Published: Lun, Juin 12, 2017
Nationale | By Matthieu Philippon

Déferlante Macron en vue sur l'Assemblée — Législatives


Berlin, qui réclame depuis longtemps des réformes structurelles à Paris, a félicité dimanche le président français pour le "grand succès" de son parti. De plus, cela lui permettra de conserver son gouvernement, qui a été mis sur pied le 17 mai.

Quatre députés seulement (dont deux pro-Macron) ont été élus au premier tour, contre 36 en 2012. Dans ce cas, l'essentiel des pouvoirs politiques, hors prérogatives exclusives du président, serait l'apanage du Premier ministre, qui bénéficierait de la confiance du Parlement.

Selon les estimations par sièges des sondeurs, le mouvement présidentiel, la République En Marche (REM), et son allié du MoDem raviraient dimanche prochain entre 390 et 445 des 577 sièges de l'Assemblée nationale, culminant très nettement au-dessus de la majorité absolue (289 élus).

La République en marche (REM) obtient entre 32,2 à 32,9% des voix, devant la droite (20,9 à 21,5%) et le FN, largement distancé (13,1 à 14%), selon les estimations à 20h00 des instituts de sondage.

Lire notre article: Législatives 2017: triangulaires, élection dès le premier tour...

Parmi les mauvais élèves de ce dimanche, le ministère de l'Intérieur citait la Seine-Saint-Denis, avec une participation à 17H00 de 24,74%, le Val-d'Oise (32,92%), les Alpes-Maritimes (34,17%), la Moselle (34,90%) et l'Aisne (34,93%).
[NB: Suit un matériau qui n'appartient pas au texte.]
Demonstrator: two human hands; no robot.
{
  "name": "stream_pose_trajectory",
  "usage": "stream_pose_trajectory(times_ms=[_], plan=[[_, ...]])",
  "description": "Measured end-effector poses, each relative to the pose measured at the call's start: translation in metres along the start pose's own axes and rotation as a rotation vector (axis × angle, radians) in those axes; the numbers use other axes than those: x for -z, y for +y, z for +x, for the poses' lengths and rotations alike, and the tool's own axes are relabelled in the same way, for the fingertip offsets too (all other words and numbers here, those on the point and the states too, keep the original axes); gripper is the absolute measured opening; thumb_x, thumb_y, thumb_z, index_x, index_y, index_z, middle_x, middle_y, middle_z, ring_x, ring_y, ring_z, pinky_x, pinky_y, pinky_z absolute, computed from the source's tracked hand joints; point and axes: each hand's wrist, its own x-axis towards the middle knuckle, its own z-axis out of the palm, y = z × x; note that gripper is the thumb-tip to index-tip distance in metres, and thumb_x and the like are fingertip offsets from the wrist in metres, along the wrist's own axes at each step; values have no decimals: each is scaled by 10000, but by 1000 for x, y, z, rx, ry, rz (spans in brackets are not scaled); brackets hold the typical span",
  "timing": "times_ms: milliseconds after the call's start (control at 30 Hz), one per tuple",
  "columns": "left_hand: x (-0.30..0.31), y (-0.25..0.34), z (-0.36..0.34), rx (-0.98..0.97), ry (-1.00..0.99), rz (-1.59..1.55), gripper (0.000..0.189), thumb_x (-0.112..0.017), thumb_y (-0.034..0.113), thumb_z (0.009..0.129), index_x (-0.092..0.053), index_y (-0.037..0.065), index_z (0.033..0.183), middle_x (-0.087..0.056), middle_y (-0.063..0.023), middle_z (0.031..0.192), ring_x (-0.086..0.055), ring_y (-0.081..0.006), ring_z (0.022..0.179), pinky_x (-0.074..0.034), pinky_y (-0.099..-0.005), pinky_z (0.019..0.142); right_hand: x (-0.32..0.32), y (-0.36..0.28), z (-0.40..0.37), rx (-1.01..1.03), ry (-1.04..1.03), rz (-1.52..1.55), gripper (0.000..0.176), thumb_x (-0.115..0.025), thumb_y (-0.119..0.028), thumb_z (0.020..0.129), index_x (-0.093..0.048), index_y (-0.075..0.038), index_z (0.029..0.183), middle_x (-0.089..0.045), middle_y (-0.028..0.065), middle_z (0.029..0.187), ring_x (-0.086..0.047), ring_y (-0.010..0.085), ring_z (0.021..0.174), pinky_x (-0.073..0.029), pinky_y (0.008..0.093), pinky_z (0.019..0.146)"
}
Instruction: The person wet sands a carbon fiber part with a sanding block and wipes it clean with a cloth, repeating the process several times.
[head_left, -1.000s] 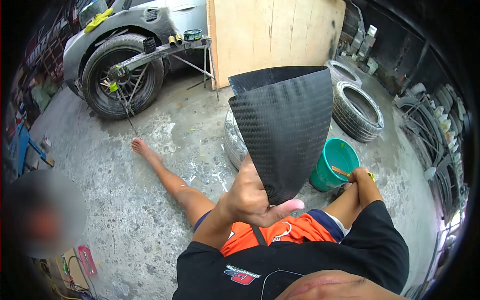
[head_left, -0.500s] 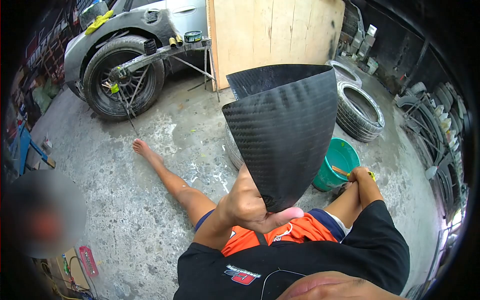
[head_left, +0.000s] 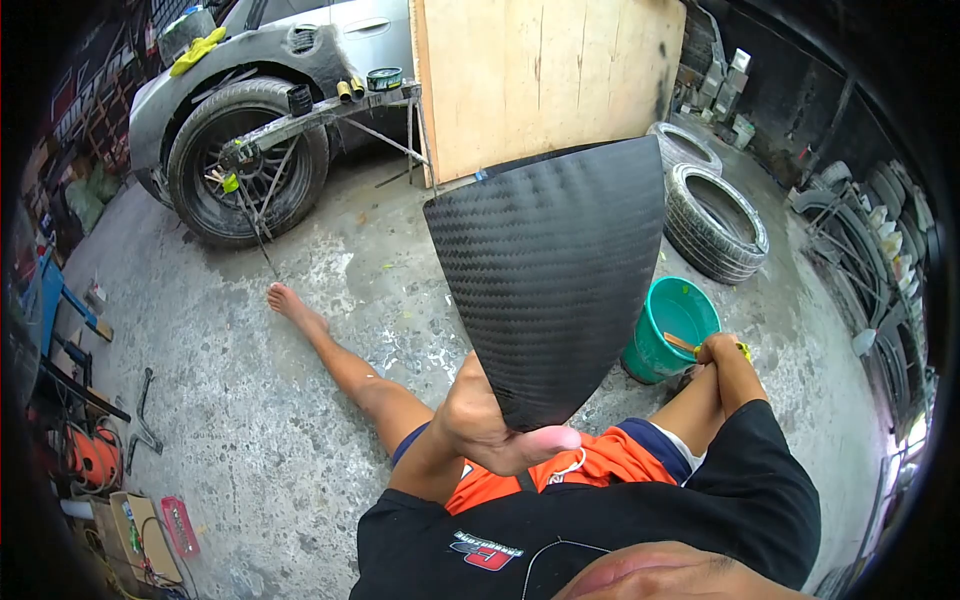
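In the head view my left hand grips the narrow lower end of a curved black carbon-fibre panel, thumb along the bottom edge. The panel stands up before me with its woven outer face toward me. A sliver of its far side shows along the top; most of the inside is hidden. My right hand is closed and rests at my right knee, beside a green bucket. A brown strip and bits of yellow show at its fingers; what it holds is not clear.
A car with a dusty wheel stands at the back left, behind a narrow metal stand bearing a tin. A plywood board leans upright behind. Tyres lie right; an orange machine and boxes sit left.
The panel has turned and shifted slightly left, so its outer face shows more and its hollow inside less. My left hand has moved a little left and down. The right hand stays put.
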Motion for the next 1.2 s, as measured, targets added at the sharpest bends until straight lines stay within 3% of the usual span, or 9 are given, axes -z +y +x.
stream_pose_trajectory(times_ms=[167, 267, 333, 433, 667, 767, 867, 1133, 1200], plan=[[-1, -2, -12, 1, 126, -183, 280, -759, 118, 818, -575, -12, 653, -571, -100, 638, -588, -268, 602, -462, -386, 646, 2, 0, 2, 3, -91, -28, 463, -596, -463, 840, -695, -187, 1199, -666, 67, 1238, -627, 223, 1174, -489, 361, 968], [7, 5, -24, 211, 92, -307, 310, -747, 188, 854, -613, -48, 705, -632, -135, 727, -635, -278, 699, -482, -385, 701, -1, 2, 12, 19, -94, -15, 467, -595, -463, 841, -693, -182, 1201, -666, 73, 1235, -627, 226, 1173, -489, 362, 968], [6, 7, -22, 202, 246, -241, 374, -738, 265, 871, -657, -93, 797, -684, -180, 887, -660, -294, 866, -488, -398, 814, -2, 2, 15, 7, -87, -12, 473, -606, -462, 836, -689, -192, 1216, -651, 55, 1278, -615, 217, 1198, -497, 366, 968], [6, 5, -20, 166, 343, -306, 415, -584, 349, 924, -544, -53, 1017, -589, -170, 1086, -558, -317, 1038, -396, -448, 928, -1, 0, 7, -5, -55, -19, 490, -625, -467, 825, -684, -202, 1233, -634, 41, 1323, -601, 210, 1227, -503, 369, 972], [14, -21, 2, -114, 231, -1177, 702, -224, 544, 1046, -281, 39, 1531, -368, -149, 1550, -319, -371, 1439, -180, -566, 1196, -3, 1, 2, 14, -7, 21, 452, -613, -437, 820, -721, -174, 1171, -671, 74, 1255, -618, 220, 1202, -480, 355, 985], [19, -25, 21, 88, 373, -1458, 656, -261, 518, 1051, -517, 17, 1388, -502, -182, 1444, -437, -319, 1377, -229, -566, 1178, -5, 3, 11, 8, -14, 20, 444, -617, -430, 811, -726, -185, 1164, -676, 72, 1247, -619, 212, 1201, -480, 353, 984], [15, -37, 27, 121, 380, -1663, 652, -270, 514, 1050, -512, 12, 1388, -505, -177, 1443, -441, -321, 1373, -224, -564, 1179, -4, 4, 4, 40, 22, 23, 452, -624, -429, 800, -724, -197, 1175, -674, 70, 1254, -617, 220, 1205, -480, 357, 985], [-7, -57, 32, 63, 226, -1794, 668, -271, 522, 1046, -457, 11, 1435, -431, -171, 1505, -341, -302, 1441, -184, -560, 1193, -10, 4, 15, -23, -65, 60, 443, -676, -422, 784, -725, -179, 1151, -682, 55, 1230, -646, 208, 1153, -511, 345, 947], [-9, -53, 28, 119, 329, -1812, 677, -273, 526, 1045, -419, 14, 1462, -386, -165, 1536, -313, -305, 1454, -165, -562, 1198, -15, 6, 14, -5, -77, 89, 433, -679, -413, 779, -729, -174, 1137, -689, 61, 1212, -652, 215, 1142, -516, 349, 939]])
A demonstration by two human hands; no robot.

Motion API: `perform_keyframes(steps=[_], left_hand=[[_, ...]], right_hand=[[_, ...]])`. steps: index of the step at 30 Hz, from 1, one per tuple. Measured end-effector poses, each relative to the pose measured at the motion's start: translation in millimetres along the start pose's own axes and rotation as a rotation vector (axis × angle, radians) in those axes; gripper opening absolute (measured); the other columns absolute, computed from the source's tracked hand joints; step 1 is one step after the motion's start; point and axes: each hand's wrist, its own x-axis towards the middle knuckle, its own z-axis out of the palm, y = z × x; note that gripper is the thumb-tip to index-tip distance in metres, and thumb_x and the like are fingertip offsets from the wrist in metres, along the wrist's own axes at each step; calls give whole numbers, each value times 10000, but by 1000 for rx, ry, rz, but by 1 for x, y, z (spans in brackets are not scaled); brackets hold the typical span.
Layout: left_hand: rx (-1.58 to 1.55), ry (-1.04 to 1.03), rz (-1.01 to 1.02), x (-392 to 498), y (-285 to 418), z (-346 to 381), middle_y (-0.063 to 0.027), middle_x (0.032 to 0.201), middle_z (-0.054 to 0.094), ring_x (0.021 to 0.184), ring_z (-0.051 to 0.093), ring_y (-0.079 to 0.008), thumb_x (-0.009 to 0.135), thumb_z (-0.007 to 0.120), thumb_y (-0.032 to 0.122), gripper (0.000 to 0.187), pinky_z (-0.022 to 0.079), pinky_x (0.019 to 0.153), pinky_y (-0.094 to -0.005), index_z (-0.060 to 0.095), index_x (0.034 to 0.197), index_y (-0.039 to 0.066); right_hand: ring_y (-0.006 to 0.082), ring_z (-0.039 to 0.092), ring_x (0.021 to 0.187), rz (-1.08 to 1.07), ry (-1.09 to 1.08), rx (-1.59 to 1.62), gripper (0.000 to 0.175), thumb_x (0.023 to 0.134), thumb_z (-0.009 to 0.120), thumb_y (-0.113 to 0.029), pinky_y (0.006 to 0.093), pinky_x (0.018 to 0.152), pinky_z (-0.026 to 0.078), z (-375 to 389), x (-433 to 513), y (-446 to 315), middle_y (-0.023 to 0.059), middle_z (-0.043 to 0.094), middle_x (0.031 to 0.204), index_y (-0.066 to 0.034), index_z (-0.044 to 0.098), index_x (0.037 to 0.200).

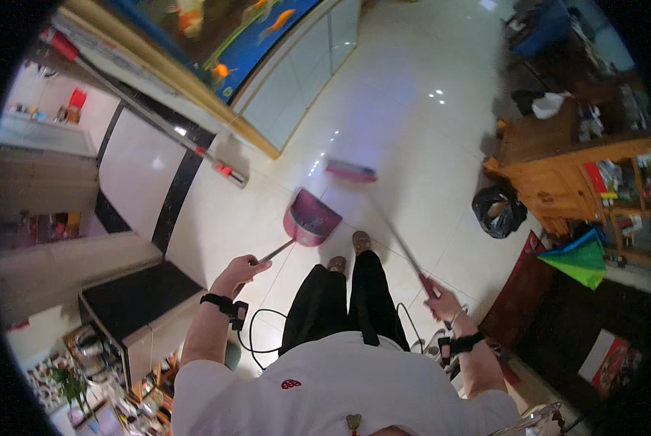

Le PS et son allié PRG obtiennent 9,5% et sont légèrement devancés en voix par La France insoumise (11%) de Jean-Luc Mélenchon.

Le scrutin se tiendra une nouvelle fois sous haute protection policière, avec la mobilisation de 50 000 policiers et gendarmes, sur fond de menace terroriste élevée, alors que la France fait face, depuis 2015, à une vague d'attentats djihadistes qui a fait 239 morts.

Monfils échoue en huitièmes de finale face à Wawrinka — Roland-Garros
Mais avec lui rien n'est jamais désespéré et rien ne vaut la terre de son cher Roland-Garros pour le remettre sur pied. Le Vaudois en découdra lundi vers 15h avec Gaël Monfils .

Un score retentissant pour ce mouvement qui n'existait pas il y a encore un an, et qui s'accompagne d'un net recul des partis traditionnels de gauche et de droite se partageant le pouvoir en France depuis 60 ans.

"L'effet de souffle de la présidentielle" fait que les intentions de vote en faveur des candidats de la REM dépassent souvent largement le score réalisé par Emmanuel Macron au premier tour de la présidentielle, note pour sa part Frédéric Dabi, directeur-adjoint de l'Ifop. L'abstention finale, évaluée entre 40% et 51% dans les dernières enquêtes, pourrait atteindre un niveau record sous la Ve République, ce qui introduit un élément d'incertitude.

"Pourtant, à la différence des précédents scrutins où l'UMP de Nicolas Sarkozy en 2007 et le Parti socialiste de François Hollande en 2012 avançaient à " visage découvert", la " majorité composite " d'Emmanuel Macron aurait pu faire office de repoussoir pour moult électeurs qui peinaient à identifier le fameux " projet " politique - ni droite ni gauche - du fondateur et leader d'En Marche!.

Ce qui pourrait se traduire au second tour par l'obtention de 400 à 440 sièges à l'Assemblée nationale.

Une certitude, le renouvellement de l'Assemblée est assuré avec près de 40% des députés sortants qui ne se représentent pas et l'entrée en vigueur de la loi sur le non-cumul des mandats. Leur vote a confirmé la dynamique en faveur d'Emmanuel Macron, mais aussi l'effondrement des sortants, PS ou LR, qui n'ont recueilli pour la plupart que de très faibles scores.

Dans la seule circonscription où le sortant (Alfred Marie-Jeanne) ne se représentait pas, un duel opposera une ancienne présidente de Conseil général Josette Manin (DVG) à un ancien député DVG, Philippe Edmond-Mariette. -, qui risquent à leur tour de faire les frais du "dégagisme" amorcé avec les primaires de l'automne.